Re: Should the IETF be condoning, even promoting, BOM pollution?

Adam Roach <adam@xxxxxxxxxxx> · Mon, 18 Sep 2017 12:50:53 -0500

    On 9/18/17 1:43 AM, Carsten Bormann
      wrote:

      The problems caused by BOM pollution were already well understood at the time when the various standards around UTF-8 were written.  ...  RFC 3629 has a whole section denouncing it.

    You refer to section 6?
      <https://tools.ietf.org/html/rfc3629#section-6> Denunciation
      seems like a pretty severe mischaracterization. I think the verb
      you were looking for is "endorsing."
     Let's look at the actual guidance (ignoring for the moment that
      it's talking about protocol design rather than archival
      documents):

   o  A protocol SHOULD forbid use of
        U+FEFF as a signature for those

              textual protocol elements that the protocol mandates to be
        always

              UTF-8, the signature function being totally useless in
        those

              cases.

    Well, *that's* not us, since we demonstrably have a mix of ASCII
      and UTF-8 documents. (And, on the protocol level, servers that
      serve up RFCs can certainly have a mix of these and other
      encodings)

           o  A protocol SHOULD also forbid use of U+FEFF as a signature
        for

              those textual protocol elements for which the protocol
        provides

              character encoding identification mechanisms, when it is
        expected

              that implementations of the protocol will be in a position
        to

              always use the mechanisms properly.  This will be the case
        when

              the protocol elements are maintained tightly under the
        control of

              the implementation from the time of their creation to the
        time of

              their (properly labeled) transmission.

    Given that these things are replicated all over the place and
      metadata (such as character encoding) are typically not part of
      that replication, this also seems inapplicable.

           o  A protocol SHOULD NOT forbid use of U+FEFF as a signature
        for

              those textual protocol elements for which the protocol
        does not

              provide character encoding identification mechanisms, when
        a ban

              would be unenforceable, or when it is expected that

              implementations of the protocol will not be in a position
        to

              always use the mechanisms properly.  The latter two cases
        are

              likely to occur with larger protocol elements such as MIME

              entities, especially when implementations of the protocol
        will

              obtain such entities from file systems, from protocols
        that do not

              have encoding identification mechanisms for payloads (such
        as FTP)

              or from other protocols that do not guarantee proper

              identification of character encoding (such as HTTP).

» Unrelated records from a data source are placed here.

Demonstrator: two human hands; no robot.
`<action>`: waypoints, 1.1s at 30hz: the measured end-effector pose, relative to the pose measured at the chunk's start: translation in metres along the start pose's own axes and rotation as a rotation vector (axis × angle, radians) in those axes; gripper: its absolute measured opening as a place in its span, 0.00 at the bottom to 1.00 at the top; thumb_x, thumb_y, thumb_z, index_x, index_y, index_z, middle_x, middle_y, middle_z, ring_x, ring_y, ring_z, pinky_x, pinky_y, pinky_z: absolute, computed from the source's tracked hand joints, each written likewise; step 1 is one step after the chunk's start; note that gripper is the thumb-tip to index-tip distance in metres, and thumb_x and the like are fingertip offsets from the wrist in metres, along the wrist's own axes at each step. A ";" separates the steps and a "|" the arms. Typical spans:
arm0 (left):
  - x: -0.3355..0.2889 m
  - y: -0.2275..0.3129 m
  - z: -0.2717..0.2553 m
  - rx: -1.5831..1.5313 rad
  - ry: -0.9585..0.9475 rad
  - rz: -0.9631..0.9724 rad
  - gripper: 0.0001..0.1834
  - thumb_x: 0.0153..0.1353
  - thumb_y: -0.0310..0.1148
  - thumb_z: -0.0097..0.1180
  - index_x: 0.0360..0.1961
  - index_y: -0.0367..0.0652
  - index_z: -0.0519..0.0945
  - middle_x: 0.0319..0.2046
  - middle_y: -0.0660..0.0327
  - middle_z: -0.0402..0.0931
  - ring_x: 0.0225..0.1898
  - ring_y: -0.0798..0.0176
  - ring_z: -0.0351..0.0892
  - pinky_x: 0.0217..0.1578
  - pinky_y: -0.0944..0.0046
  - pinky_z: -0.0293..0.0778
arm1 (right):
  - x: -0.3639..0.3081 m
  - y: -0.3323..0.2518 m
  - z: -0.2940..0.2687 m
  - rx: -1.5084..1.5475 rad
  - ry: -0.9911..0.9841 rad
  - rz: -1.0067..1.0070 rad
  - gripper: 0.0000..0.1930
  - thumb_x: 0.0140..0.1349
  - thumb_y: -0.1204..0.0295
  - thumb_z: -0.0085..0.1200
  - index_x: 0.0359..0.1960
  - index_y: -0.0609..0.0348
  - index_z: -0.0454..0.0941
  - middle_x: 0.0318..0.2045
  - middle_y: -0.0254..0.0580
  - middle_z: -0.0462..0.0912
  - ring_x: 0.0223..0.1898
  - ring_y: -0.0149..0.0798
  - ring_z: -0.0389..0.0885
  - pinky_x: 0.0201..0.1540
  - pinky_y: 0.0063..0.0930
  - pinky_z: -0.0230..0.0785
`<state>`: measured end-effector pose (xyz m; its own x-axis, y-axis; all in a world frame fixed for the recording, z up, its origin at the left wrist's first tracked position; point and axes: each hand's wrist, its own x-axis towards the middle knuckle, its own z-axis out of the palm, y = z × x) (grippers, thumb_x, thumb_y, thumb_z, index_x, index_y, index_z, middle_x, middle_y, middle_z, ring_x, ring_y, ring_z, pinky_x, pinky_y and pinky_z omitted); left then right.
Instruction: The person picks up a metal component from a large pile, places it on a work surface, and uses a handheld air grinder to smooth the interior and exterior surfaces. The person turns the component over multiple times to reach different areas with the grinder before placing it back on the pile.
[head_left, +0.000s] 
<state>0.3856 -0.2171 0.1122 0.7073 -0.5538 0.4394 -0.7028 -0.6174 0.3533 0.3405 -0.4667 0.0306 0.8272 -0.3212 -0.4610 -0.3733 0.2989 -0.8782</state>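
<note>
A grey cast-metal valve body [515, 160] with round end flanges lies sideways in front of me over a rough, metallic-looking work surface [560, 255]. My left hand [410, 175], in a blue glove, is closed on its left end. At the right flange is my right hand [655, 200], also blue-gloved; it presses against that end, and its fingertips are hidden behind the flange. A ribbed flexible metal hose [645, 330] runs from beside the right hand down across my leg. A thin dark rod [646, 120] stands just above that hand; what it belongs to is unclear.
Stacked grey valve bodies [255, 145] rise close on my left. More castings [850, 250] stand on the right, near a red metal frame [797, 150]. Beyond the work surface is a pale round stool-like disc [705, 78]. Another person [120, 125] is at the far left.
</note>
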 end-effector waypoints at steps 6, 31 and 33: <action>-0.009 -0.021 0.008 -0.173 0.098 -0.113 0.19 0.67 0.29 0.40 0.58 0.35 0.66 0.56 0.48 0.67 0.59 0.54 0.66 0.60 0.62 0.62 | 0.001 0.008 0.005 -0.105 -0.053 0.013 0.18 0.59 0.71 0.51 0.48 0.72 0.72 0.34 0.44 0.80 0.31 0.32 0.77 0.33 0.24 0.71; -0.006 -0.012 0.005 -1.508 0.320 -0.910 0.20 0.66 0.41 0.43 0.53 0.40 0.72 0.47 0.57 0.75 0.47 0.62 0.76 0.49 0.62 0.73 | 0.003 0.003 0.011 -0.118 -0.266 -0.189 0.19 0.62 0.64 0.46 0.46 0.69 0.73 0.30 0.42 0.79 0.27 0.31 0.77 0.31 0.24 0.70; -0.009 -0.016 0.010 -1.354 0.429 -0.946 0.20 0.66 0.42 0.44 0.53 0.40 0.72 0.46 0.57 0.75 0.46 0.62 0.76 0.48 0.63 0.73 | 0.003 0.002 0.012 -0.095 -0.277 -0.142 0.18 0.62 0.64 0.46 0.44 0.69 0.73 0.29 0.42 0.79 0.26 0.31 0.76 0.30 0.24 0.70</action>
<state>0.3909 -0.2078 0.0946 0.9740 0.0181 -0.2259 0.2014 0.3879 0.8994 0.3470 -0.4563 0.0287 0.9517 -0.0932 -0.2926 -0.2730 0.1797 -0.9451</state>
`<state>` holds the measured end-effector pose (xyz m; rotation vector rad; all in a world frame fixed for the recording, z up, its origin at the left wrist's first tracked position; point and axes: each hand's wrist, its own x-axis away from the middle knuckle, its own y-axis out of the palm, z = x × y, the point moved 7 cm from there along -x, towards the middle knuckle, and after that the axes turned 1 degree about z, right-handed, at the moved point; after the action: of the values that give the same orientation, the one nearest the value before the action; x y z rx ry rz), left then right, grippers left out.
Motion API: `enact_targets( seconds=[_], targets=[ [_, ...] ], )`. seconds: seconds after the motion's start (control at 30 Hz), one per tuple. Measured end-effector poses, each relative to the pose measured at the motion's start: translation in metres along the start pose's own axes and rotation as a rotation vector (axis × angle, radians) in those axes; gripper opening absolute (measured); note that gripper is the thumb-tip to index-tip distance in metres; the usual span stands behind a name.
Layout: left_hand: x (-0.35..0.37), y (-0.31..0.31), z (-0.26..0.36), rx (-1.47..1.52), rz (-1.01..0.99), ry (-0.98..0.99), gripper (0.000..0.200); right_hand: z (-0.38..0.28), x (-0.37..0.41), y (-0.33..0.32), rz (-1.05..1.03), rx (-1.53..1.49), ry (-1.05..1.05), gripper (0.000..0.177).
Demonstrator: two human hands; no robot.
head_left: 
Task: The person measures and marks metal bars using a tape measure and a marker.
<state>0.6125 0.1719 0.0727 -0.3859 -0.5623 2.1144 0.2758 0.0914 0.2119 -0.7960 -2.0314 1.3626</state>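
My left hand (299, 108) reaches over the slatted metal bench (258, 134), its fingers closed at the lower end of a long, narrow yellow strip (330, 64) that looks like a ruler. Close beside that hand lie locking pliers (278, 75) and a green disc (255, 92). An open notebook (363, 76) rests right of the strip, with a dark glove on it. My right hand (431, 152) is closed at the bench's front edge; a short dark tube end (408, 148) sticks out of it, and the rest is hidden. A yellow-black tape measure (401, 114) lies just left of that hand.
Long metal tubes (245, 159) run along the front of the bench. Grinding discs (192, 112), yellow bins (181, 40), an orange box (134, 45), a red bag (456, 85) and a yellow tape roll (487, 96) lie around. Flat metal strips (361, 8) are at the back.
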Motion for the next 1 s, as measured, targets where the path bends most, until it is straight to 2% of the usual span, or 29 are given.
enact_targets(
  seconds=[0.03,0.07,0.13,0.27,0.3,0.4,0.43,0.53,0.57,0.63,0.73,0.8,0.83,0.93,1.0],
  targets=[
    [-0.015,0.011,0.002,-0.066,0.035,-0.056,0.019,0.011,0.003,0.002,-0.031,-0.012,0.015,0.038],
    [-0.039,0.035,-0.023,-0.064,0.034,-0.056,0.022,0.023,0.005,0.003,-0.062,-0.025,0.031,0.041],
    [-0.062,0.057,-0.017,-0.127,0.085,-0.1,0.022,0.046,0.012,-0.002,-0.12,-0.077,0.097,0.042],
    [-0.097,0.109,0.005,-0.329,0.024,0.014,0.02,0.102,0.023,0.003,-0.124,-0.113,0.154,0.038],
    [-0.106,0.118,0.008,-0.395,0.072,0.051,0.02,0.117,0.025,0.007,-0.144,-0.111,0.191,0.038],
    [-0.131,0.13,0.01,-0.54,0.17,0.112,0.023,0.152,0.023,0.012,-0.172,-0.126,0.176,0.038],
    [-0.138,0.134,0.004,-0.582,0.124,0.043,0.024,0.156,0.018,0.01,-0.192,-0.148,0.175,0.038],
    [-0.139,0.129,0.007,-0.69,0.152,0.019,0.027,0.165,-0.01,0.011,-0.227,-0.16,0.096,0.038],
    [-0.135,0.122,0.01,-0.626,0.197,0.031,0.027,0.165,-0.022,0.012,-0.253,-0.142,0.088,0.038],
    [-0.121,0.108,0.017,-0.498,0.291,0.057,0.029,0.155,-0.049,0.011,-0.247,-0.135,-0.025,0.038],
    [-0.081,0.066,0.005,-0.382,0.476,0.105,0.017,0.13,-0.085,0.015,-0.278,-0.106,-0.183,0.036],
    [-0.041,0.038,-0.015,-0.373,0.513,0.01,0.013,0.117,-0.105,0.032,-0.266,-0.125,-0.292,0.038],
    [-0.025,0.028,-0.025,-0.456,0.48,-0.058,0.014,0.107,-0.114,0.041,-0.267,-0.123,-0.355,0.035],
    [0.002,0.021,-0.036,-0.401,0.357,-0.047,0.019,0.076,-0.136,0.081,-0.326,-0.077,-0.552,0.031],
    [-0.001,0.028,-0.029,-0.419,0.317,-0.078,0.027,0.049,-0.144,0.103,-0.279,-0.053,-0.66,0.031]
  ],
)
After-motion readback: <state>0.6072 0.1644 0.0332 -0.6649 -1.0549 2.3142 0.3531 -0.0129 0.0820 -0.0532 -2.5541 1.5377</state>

    Oh. OH! There it is. It even calls out FTP and HTTP as the poster
      children for "SHOULD NOT forbid", and I suspect that we're well
      past 99% of all RFC access being over those two protocols (with
      the vast majority being HTTP).

    We did a lot of hashing over of this issue on the rfc-design team
      (and I even started out where you are now, advocating against a
      BOM). While I concede that there is no perfect solution, the "pro"
      column for using BOMs ended up being far more compelling than the
      "con" column.
    Even if we find the philosophical arguments to be a draw, this
      single practical argument is what convinced me that not including
      a BOM would be a solid request for failure:
    On 11/3/13 12:08 PM, Dave Thaler wrote:

Reality check...

        I just ran a test with two UTF-8 files, one with a BOM and one
        without. In case you want to try them yourself, they're at

        http://research.microsoft.com/~dthaler/Utf8NoBom.txt

        http://research.microsoft.com/~dthaler/Utf8WithBom.txt

        It includes Latin, Greek, and Cyrillic.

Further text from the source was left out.